- **Problem description**:
Your job is to give again, exactly and with no additions, the lines in the records below from the one with "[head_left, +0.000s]" through the one with "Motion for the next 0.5", both included. Omit the pictures.

- **Material for the task**:

=====

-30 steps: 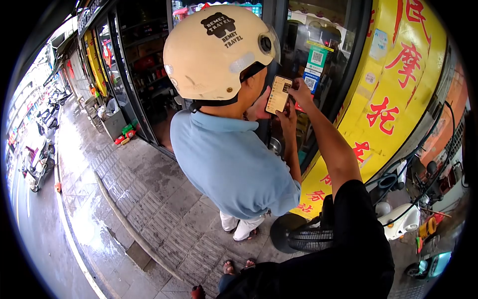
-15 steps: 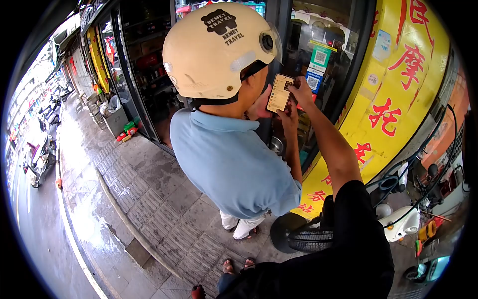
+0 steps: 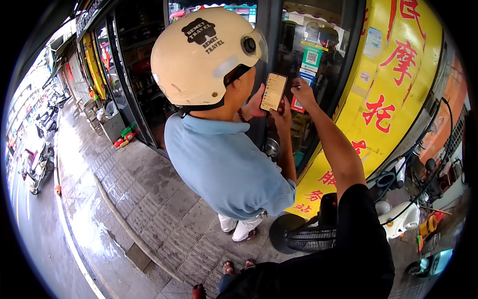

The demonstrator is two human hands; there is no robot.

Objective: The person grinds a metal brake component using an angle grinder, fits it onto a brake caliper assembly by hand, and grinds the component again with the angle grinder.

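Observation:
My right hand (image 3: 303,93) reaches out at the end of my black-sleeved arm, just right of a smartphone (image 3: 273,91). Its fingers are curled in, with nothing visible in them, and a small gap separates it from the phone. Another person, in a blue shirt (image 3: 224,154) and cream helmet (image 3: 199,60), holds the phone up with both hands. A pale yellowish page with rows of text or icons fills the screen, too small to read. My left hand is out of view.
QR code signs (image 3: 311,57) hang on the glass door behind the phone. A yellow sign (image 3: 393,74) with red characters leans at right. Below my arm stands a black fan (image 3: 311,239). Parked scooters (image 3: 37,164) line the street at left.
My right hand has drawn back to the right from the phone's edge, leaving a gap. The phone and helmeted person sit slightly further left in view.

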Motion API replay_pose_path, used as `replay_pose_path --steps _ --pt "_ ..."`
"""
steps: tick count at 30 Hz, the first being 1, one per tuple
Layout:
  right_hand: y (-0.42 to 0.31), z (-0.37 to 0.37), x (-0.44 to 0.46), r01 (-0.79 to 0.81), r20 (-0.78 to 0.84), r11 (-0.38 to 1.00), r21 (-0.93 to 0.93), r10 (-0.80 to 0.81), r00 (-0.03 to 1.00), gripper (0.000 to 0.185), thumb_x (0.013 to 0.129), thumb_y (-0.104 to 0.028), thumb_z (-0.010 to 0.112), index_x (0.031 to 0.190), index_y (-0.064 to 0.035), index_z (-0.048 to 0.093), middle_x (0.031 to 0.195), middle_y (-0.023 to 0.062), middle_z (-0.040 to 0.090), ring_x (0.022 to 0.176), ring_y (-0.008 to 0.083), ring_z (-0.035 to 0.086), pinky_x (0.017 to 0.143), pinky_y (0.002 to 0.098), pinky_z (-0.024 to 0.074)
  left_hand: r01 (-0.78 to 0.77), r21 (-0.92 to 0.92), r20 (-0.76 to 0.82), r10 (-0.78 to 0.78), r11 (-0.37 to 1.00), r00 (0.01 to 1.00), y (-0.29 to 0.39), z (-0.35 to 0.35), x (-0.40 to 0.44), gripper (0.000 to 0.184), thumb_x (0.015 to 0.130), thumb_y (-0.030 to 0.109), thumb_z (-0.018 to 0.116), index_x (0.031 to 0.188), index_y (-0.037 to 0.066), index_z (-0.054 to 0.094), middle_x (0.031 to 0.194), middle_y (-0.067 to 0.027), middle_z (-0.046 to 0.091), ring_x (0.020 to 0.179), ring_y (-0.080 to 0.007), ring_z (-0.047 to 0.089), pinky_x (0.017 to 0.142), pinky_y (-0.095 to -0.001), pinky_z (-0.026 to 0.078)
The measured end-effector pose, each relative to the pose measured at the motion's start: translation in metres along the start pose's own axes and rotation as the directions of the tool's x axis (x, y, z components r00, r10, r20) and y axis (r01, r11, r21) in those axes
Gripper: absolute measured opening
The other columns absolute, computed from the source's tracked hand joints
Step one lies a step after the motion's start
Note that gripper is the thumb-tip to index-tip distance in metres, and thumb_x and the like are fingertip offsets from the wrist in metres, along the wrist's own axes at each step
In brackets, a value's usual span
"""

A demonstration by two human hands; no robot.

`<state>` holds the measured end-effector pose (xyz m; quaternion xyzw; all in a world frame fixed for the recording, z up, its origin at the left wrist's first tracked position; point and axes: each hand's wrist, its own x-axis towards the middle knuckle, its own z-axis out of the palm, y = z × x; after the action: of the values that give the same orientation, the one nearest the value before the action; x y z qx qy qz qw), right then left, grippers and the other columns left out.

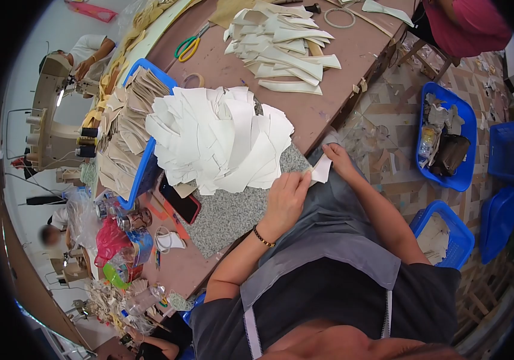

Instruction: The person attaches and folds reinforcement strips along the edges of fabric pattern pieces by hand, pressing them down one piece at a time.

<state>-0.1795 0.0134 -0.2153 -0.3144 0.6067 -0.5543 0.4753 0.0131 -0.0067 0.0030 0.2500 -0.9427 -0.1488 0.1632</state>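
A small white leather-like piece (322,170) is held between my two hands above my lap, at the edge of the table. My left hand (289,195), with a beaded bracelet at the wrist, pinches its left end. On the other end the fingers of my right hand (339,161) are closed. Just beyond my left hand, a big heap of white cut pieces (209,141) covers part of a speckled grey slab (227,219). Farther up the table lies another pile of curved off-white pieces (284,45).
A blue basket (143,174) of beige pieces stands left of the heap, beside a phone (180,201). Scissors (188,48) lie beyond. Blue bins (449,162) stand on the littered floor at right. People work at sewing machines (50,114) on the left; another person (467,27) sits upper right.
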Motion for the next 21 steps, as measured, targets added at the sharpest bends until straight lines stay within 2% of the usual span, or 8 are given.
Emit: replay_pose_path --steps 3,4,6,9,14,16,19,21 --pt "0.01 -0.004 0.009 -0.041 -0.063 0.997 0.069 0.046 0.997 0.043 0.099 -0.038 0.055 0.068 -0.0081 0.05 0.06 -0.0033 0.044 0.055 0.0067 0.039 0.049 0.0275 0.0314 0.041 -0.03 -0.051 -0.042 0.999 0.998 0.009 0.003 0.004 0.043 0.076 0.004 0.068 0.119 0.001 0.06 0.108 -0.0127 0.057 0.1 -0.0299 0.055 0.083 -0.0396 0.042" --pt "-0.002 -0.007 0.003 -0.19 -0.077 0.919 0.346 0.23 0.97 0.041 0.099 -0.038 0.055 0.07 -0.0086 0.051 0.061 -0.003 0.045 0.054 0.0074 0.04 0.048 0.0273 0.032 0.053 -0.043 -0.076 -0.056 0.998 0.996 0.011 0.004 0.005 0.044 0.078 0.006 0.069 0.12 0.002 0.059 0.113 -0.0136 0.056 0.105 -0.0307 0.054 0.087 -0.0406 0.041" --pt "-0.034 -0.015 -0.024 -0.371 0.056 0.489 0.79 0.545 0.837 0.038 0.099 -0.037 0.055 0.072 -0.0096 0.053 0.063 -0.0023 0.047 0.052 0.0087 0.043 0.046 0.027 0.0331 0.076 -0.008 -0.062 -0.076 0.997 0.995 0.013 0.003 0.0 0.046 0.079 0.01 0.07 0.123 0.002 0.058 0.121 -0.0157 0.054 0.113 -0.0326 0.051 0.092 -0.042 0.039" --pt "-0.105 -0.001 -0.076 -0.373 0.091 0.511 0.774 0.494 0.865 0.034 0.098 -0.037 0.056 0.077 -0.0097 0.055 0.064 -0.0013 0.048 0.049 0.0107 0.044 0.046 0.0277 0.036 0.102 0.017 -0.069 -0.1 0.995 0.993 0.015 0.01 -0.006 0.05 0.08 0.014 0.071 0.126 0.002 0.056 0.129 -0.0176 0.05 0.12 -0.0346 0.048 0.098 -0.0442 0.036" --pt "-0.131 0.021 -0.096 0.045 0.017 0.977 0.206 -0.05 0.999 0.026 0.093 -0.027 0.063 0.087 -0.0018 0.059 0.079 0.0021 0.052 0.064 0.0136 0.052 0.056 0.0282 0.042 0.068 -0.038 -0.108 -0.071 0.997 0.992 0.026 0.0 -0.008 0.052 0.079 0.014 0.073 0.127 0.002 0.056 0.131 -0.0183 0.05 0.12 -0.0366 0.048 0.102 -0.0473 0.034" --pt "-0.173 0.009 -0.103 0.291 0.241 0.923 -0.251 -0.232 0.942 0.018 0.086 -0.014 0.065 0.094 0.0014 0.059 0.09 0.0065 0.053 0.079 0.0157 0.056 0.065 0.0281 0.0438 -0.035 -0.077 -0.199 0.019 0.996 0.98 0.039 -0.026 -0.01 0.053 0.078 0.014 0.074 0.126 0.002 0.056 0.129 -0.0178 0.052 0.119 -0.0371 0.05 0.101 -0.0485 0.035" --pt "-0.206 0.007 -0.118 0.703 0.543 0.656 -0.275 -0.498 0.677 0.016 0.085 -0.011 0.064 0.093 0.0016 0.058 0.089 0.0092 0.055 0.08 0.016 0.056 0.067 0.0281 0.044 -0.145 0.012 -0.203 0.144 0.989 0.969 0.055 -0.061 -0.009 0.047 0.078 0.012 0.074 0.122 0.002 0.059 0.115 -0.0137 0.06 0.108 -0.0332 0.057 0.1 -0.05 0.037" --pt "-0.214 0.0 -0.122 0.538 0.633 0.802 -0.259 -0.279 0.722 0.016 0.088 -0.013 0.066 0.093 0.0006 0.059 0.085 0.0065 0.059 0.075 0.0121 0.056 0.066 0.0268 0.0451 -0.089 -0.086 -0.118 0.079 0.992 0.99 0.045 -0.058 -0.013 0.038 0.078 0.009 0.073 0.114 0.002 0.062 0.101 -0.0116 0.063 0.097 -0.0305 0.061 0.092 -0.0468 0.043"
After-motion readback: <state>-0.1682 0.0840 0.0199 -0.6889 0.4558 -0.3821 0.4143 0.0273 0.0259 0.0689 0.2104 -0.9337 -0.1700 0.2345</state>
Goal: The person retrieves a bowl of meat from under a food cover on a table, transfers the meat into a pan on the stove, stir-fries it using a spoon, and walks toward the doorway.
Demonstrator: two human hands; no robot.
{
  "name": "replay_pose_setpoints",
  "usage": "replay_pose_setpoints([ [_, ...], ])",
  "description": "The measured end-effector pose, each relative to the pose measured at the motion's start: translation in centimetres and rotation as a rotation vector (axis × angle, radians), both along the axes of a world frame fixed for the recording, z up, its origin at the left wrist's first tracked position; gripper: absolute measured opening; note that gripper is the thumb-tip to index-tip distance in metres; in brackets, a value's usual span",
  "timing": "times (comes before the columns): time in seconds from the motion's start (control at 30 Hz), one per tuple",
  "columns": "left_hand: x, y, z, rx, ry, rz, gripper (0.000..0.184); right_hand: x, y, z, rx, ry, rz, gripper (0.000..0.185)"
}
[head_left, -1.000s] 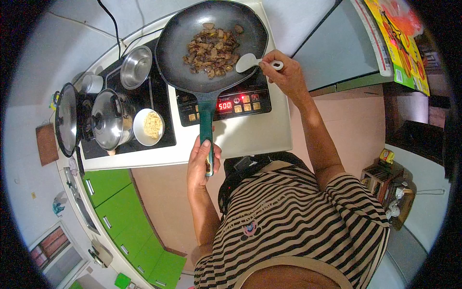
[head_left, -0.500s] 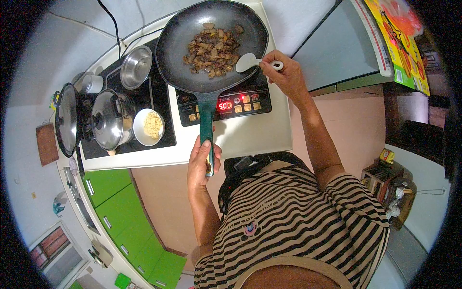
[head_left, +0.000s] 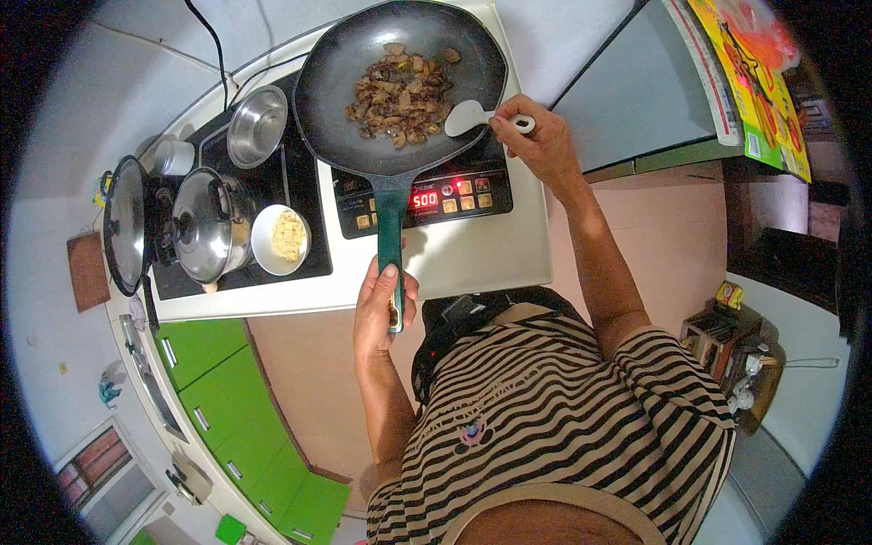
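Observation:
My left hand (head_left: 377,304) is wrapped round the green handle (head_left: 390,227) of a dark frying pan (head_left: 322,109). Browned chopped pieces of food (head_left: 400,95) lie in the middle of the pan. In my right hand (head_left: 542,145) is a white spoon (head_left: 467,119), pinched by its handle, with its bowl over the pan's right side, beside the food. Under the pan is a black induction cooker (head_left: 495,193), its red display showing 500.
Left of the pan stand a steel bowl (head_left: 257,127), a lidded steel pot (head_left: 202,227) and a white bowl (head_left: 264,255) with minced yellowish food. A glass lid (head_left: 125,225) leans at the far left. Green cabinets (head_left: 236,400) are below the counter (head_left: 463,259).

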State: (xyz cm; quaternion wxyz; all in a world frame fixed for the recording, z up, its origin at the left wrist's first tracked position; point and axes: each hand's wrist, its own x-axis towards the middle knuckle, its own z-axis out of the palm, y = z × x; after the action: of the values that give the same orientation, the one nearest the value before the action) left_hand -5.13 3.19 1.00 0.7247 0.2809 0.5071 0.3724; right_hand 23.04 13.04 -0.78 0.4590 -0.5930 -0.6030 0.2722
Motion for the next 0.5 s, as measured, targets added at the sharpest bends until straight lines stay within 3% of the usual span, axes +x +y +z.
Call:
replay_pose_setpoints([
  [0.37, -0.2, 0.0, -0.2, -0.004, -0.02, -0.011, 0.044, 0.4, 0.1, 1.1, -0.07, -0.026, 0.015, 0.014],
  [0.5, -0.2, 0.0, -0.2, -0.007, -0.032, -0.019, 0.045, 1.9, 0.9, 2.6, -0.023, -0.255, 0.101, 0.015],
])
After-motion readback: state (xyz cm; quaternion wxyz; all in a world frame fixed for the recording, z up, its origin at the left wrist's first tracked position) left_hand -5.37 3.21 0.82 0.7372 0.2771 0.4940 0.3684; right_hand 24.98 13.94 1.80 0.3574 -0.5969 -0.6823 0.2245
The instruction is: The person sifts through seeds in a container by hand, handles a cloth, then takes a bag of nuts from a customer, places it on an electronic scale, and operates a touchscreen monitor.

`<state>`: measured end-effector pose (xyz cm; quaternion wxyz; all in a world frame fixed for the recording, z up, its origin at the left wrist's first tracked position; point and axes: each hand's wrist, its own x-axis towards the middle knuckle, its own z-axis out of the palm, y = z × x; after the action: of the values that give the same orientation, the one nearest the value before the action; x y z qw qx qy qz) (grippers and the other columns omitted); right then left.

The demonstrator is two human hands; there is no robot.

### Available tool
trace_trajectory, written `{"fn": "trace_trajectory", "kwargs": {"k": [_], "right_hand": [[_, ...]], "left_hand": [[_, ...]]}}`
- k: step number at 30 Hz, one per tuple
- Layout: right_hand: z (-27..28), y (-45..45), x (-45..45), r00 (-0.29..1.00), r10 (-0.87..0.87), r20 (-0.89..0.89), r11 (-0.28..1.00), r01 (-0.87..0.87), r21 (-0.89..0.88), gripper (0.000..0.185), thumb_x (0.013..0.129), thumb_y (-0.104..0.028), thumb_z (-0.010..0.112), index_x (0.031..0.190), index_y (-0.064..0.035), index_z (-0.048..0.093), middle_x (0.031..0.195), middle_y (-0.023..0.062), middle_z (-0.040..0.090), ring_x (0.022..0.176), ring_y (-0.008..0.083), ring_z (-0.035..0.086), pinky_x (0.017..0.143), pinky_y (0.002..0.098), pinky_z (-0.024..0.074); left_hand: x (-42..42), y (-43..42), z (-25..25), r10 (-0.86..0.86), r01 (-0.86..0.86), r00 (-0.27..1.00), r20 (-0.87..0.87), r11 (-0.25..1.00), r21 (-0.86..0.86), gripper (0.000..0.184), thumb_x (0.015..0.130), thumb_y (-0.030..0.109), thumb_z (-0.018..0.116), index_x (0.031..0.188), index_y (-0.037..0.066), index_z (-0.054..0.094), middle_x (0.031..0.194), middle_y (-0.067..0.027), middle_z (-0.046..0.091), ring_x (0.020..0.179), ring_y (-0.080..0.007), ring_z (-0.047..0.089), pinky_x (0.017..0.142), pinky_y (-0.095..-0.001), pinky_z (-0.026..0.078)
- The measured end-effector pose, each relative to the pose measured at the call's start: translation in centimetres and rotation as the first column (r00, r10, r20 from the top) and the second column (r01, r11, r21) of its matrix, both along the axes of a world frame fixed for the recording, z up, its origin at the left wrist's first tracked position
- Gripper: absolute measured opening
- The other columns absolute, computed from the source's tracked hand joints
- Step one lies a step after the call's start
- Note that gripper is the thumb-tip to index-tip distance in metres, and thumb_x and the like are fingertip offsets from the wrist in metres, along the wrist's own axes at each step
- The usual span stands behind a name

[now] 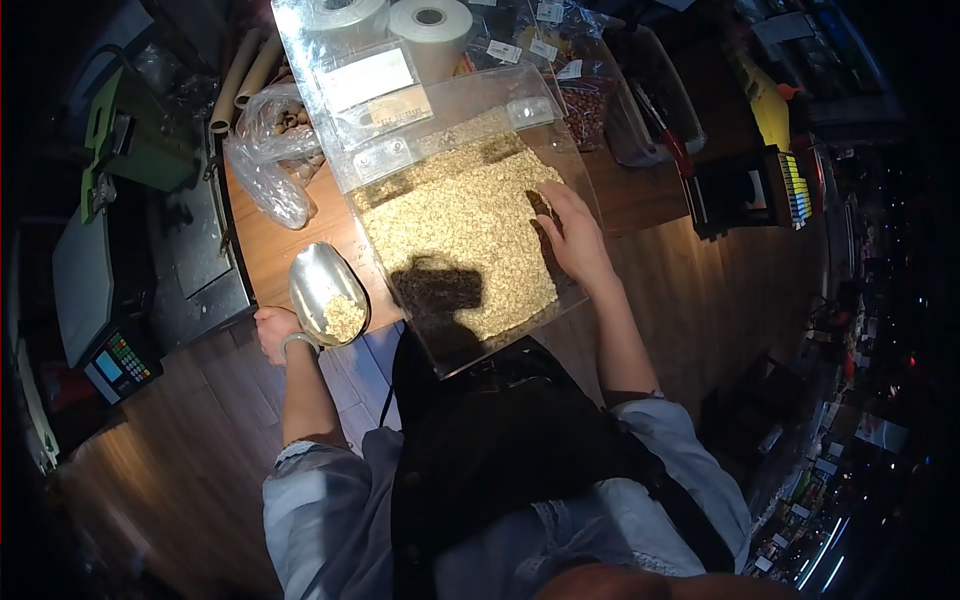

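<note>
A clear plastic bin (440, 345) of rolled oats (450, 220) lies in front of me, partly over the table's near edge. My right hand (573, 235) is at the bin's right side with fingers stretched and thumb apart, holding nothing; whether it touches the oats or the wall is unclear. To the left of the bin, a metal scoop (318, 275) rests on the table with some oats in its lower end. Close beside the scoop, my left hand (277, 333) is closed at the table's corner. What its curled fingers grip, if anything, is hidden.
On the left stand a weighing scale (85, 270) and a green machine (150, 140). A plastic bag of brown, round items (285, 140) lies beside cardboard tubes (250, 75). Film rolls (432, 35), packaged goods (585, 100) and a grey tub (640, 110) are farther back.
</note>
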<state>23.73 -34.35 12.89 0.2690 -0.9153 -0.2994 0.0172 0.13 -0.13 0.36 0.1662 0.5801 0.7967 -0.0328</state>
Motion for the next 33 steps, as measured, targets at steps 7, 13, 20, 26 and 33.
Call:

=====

- **Expected output**:
[head_left, +0.000s] 
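Observation:
My left hand (head_left: 377,304) is wrapped round the green handle (head_left: 390,227) of a dark frying pan (head_left: 322,109). Browned chopped pieces of food (head_left: 400,95) lie in the middle of the pan. In my right hand (head_left: 542,145) is a white spoon (head_left: 467,119), pinched by its handle, with its bowl over the pan's right side, beside the food. Under the pan is a black induction cooker (head_left: 495,193), its red display showing 500.
Left of the pan stand a steel bowl (head_left: 257,127), a lidded steel pot (head_left: 202,227) and a white bowl (head_left: 264,255) with minced yellowish food. A glass lid (head_left: 125,225) leans at the far left. Green cabinets (head_left: 236,400) are below the counter (head_left: 463,259).
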
State: (xyz cm; quaternion wxyz; all in a world frame fixed for the recording, z up, its origin at the left wrist's first tracked position; point and axes: each hand's wrist, its own x-axis towards the middle knuckle, its own z-axis out of the palm, y = z × x; after the action: of the values that give the same orientation, the one nearest the value before the action) left_hand -5.13 3.19 1.00 0.7247 0.2809 0.5071 0.3724; right_hand 23.04 13.04 -0.78 0.4590 -0.5930 -0.6030 0.2722
Motion for the next 0.5 s, as measured, targets added at the sharpest bends until straight lines stay within 3% of the usual span, axes +x +y +z.

This answer requires nothing further.